[Fiware-miwi] A Candidate AssetPipe: glTF aka. Collada JSON

Toni Alatalo toni at playsign.net
Mon Dec 2 11:09:49 CET 2013


On 28 Nov 2013, at 12:03, Kristian Sons <kristian.sons at dfki.de> wrote:
> As also mentioned in the paper, I see three issues:
> 1. The minimum of number of request is given by the number of meshes. For scenes with many meshes, this will be the bottleneck. Additionally, this minimum can only be reached if the attribute data is interleaved and not indexed. I don't know the status for current exporters, but I guess most exporters would just support interleaving for very specific signatures

I think this has been addressed: there is a single file for all meshes, in the case of our Oulu test scene: http://playsign.tklapp.com:8000/glTF-webgl-viewer/model/oulu/MastersceneBlendercompression.bin

So for the geometry it is 2 requests for the whole scene: the scene JSON, which includes the materials, & the geometry binary. Then additional fetches for the texture images but that’s normal and good AFAIK (supposing small individual textures are in larger texture atlas images anyway). Also shader sources are separate requests now (but typically there’s not that many - if it’s a problem I suppose they could be joined or embedded in the JSON or something).

Or do you mean that even when the data is in a single file there will be multiple requests for the different arrays in it, for vertices and normals etc? I’ve been assuming that’s not the case. Was not able to verify with the Chrome debugger yet.

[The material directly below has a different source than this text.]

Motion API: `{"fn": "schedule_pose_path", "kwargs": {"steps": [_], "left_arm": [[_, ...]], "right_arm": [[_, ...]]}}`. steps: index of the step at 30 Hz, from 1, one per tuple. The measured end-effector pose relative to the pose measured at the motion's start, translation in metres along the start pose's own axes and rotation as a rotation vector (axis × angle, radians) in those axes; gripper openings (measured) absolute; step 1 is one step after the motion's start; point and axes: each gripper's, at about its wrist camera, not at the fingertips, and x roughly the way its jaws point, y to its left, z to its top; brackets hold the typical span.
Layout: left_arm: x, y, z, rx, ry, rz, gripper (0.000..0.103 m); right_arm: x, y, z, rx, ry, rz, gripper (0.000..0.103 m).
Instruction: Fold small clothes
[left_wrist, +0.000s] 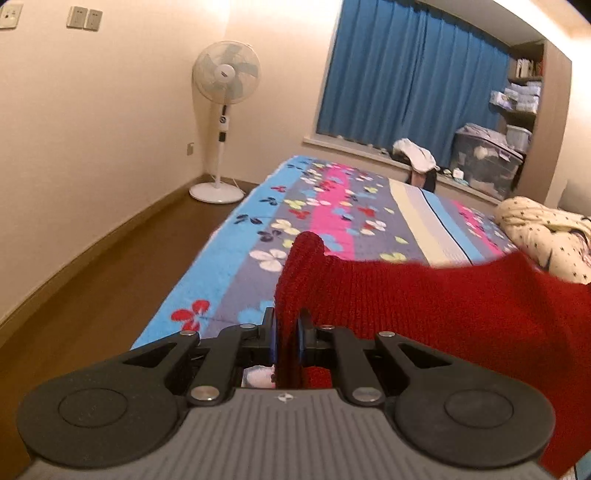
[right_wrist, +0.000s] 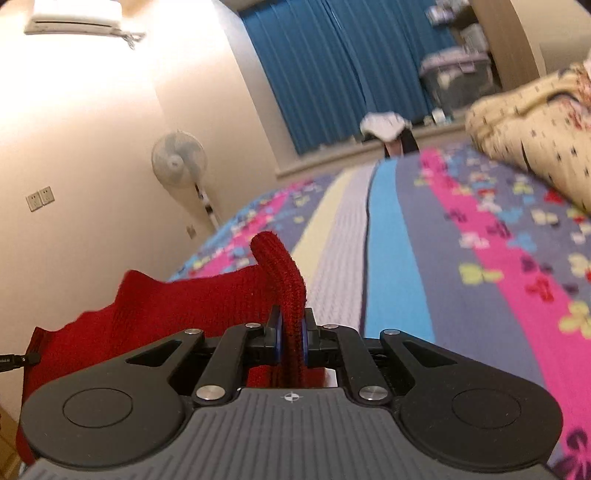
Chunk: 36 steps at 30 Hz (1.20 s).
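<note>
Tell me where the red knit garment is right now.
The red knit garment is held up over the butterfly-print bedspread, pinched at one edge by the left gripper and at the other by the right gripper, stretched between them.

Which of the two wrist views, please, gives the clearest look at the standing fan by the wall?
The left wrist view: the standing fan appears whole and sharp, from head to round base on the floor. In the right wrist view the fan is blurred and tilted, and its base is hidden behind the bed.
</note>
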Motion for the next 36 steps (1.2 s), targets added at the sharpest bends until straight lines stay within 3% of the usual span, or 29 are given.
{"fn": "schedule_pose_path", "kwargs": {"steps": [4,6,7,10,12,15,17,18,20,23,26,27,29,31,33,34,36], "left_arm": [[0.015,0.000,0.000,0.022,-0.012,0.034,0.011],[0.032,0.002,-0.005,0.030,0.034,0.044,0.011],[0.043,0.004,-0.010,0.033,0.074,0.047,0.011],[0.084,0.001,-0.031,0.074,0.265,0.056,0.012],[0.092,-0.002,-0.034,0.088,0.292,0.067,0.013],[0.094,0.015,-0.026,-0.069,0.343,0.021,0.020],[0.087,0.031,-0.024,-0.178,0.388,-0.025,0.036],[0.083,0.041,-0.024,-0.241,0.405,-0.059,0.037],[0.071,0.051,-0.023,-0.307,0.426,-0.111,0.042],[0.060,0.060,-0.031,-0.340,0.499,-0.154,0.044],[0.058,0.052,-0.044,-0.273,0.571,-0.185,0.044],[0.055,0.049,-0.046,-0.247,0.571,-0.194,0.043],[0.046,0.048,-0.047,-0.217,0.539,-0.189,0.011],[0.028,0.044,-0.040,-0.173,0.462,-0.158,0.011],[0.003,0.042,-0.029,-0.171,0.353,-0.187,0.010],[-0.006,0.042,-0.026,-0.178,0.324,-0.197,0.010],[-0.024,0.045,-0.026,-0.202,0.307,-0.187,0.010]], "right_arm": [[0.022,0.008,0.001,-0.024,-0.028,-0.016,0.009],[0.039,0.005,-0.002,-0.028,-0.009,-0.039,0.009],[0.052,0.004,-0.007,-0.031,0.033,-0.071,0.009],[0.105,-0.017,-0.037,-0.011,0.297,-0.178,0.010],[0.123,-0.025,-0.056,-0.010,0.407,-0.213,0.012],[0.120,-0.030,-0.051,0.012,0.380,-0.209,0.019],[0.112,-0.035,-0.045,0.058,0.366,-0.206,0.031],[0.108,-0.040,-0.044,0.096,0.377,-0.198,0.035],[0.104,-0.055,-0.043,0.208,0.417,-0.151,0.054],[0.095,-0.066,-0.049,0.332,0.500,-0.067,0.057],[0.085,-0.062,-0.056,0.324,0.537,-0.049,0.059],[0.083,-0.061,-0.056,0.319,0.540,-0.049,0.059],[0.078,-0.058,-0.056,0.316,0.542,-0.053,0.059],[0.073,-0.054,-0.057,0.308,0.530,-0.070,0.059],[0.067,-0.045,-0.057,0.273,0.502,-0.072,0.042],[0.066,-0.039,-0.055,0.251,0.487,-0.043,0.015],[0.055,-0.027,-0.047,0.204,0.416,-0.011,0.014]]}}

In the scene the references to the mesh geometry arrays in that one big collection are like this, in http://playsign.tklapp.com:8000/glTF-webgl-viewer/model/oulu/mastersceneBlender.json
"PallasBlock-mesh": {
            "extensions": {
                "Open3DGC-compression": {
                    "compressedData": {
                        "bufferView": "bufferView_2669",
                        "byteOffset": 603141,
                        "count": 9417,
                        "floatAttributesIndexes": {
                            "attribute_861": 0
                        },
                        "indicesCount": 1053,
                        "mode": "binary",
                        "type": 5121,
                        "verticesCount": 1053
                    }
                }
            },
            "name": "PallasBlock",
…

As for exporters, the point is that the official COLLADA2glTF converter is used to create the files for transfer so only one implementation of optimal organization of the data is needed.

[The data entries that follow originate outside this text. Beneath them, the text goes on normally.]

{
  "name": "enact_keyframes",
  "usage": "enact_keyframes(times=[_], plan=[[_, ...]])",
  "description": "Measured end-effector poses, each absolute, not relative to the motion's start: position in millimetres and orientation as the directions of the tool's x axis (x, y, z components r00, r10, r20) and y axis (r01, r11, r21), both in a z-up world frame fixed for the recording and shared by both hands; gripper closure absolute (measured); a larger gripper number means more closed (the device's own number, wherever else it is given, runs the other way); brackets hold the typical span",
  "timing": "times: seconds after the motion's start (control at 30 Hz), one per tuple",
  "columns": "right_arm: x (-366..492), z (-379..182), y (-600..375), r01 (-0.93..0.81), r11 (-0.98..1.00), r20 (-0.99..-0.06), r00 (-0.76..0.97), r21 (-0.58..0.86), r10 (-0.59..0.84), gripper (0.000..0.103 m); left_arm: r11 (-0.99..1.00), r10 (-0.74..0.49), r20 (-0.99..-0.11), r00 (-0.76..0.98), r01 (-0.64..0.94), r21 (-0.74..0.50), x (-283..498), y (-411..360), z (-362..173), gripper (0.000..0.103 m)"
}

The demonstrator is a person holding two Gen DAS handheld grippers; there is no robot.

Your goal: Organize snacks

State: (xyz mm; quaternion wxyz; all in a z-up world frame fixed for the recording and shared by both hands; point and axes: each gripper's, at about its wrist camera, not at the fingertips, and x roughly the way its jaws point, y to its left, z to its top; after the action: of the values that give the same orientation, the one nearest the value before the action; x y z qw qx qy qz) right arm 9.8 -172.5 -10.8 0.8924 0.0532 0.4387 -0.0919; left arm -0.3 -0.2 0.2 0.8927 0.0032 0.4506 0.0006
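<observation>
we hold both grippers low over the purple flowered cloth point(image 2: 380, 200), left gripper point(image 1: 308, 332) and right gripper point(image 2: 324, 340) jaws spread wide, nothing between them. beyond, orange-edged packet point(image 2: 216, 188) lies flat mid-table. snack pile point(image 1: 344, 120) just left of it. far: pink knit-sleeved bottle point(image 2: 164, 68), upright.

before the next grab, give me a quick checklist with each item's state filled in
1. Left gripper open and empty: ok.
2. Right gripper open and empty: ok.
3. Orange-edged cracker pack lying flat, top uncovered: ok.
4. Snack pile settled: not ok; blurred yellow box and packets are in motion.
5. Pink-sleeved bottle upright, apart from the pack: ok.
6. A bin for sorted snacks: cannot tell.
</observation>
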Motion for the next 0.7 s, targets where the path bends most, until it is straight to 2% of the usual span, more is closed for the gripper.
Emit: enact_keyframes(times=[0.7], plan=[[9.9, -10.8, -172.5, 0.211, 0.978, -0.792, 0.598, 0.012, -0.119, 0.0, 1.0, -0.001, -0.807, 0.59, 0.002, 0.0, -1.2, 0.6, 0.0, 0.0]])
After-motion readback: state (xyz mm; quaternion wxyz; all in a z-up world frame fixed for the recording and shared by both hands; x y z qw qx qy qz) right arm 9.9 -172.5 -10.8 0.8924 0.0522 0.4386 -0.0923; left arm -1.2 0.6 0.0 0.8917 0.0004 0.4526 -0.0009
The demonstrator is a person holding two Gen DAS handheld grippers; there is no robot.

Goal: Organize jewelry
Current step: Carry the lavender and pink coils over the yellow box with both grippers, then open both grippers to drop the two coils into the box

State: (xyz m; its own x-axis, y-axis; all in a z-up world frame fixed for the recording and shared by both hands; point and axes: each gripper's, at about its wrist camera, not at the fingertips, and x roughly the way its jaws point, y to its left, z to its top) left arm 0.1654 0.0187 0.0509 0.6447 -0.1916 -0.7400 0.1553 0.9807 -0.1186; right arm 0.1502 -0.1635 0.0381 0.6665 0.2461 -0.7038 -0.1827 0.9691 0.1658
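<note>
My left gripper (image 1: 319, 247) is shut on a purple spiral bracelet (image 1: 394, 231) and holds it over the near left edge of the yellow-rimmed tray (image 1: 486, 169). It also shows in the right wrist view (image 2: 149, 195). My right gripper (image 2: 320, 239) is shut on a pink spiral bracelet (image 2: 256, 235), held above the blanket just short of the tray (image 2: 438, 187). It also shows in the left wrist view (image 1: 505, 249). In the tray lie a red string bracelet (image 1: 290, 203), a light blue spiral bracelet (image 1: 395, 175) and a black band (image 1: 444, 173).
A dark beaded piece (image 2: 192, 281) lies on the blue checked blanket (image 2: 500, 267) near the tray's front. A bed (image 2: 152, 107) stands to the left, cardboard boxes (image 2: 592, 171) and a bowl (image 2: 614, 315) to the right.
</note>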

> 2. The registry for compressors is way better than a fixed set of compression methods and Khronos has a good practice of extension registries. However, I think that 3D data is so inhomogeneous that even this is not flexible enough. Instead we propose to use a "Code on demand" appraoch, which means that a fallback decoder implementation could be downloaded if the rendering system has no built-in (possible HW accelerated) decompressor for a data set. Neil liked this idea, I don't know if maybe glTF has moved into this direction

Ok. I didn’t see indications for this yet, Erno looked closer so can perhaps fill in, but I think the whole compression plugin system was to be revisited still. Anyhow I’m really happy that the Open3DGC compression is there already, both in the converter for encoding and in the webgl loader for decoding so we have something that could use already.

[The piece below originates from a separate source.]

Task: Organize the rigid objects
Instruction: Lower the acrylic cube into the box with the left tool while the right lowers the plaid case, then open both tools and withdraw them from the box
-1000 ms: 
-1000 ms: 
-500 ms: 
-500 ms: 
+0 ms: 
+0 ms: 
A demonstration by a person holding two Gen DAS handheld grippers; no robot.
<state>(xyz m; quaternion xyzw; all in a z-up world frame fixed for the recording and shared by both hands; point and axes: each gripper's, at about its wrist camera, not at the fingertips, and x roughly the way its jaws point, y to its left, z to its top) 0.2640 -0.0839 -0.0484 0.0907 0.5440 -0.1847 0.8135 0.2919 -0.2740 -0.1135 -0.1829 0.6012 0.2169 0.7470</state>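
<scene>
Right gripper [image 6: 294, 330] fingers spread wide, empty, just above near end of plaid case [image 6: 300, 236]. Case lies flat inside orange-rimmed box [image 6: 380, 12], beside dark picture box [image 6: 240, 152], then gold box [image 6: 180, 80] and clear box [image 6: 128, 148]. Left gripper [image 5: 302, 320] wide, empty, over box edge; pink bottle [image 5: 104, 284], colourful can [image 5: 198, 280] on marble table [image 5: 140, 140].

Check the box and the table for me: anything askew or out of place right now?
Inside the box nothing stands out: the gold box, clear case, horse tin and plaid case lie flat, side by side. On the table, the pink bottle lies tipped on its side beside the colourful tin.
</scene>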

Perhaps your proposed code-on-demand is an improvement for a bit later? Actually the idea of having registry / extensions does not seem that far from also being able to load the decoder on-demand.

> 3. Using the GL buffers as common ground for all mesh formats is a good idea. However, finding a suitable abstraction layer for materials and animations is way harder and not even solved in a high abstraction format such as COLLADA

My assumption here has been that COLLADA solves it to some extent and glTF carries over the same. Basics seem to work and arbitrary shaders are AFAIK supported so again this so far looks like something we could use. Certainly what you say is true but I think we can live with a limited solution first: for example support for basic materials, custom shaders and animations enough for basic skeletal animations to work.

> BTW, it would probably be easy (and interesting) to implement a glTF plug-in for XML3D.

Agreed.

> Jan (in CC) is a PhD student in our group who started to design and implement a transmission format that addresses the requirements we collected in the position paper above. It is very generic and allows to stream structured binary data and to decode the data in parallel. Currently it's not possible to chunks of a request if ArrayBuffers are requested (this is only possible for text requests). We identified this issue in the W3C CG together with Fraunhofer IGD (and some Audio guys who are interested in the same feature). If we had this, it would be perfect cause everything could be in one request.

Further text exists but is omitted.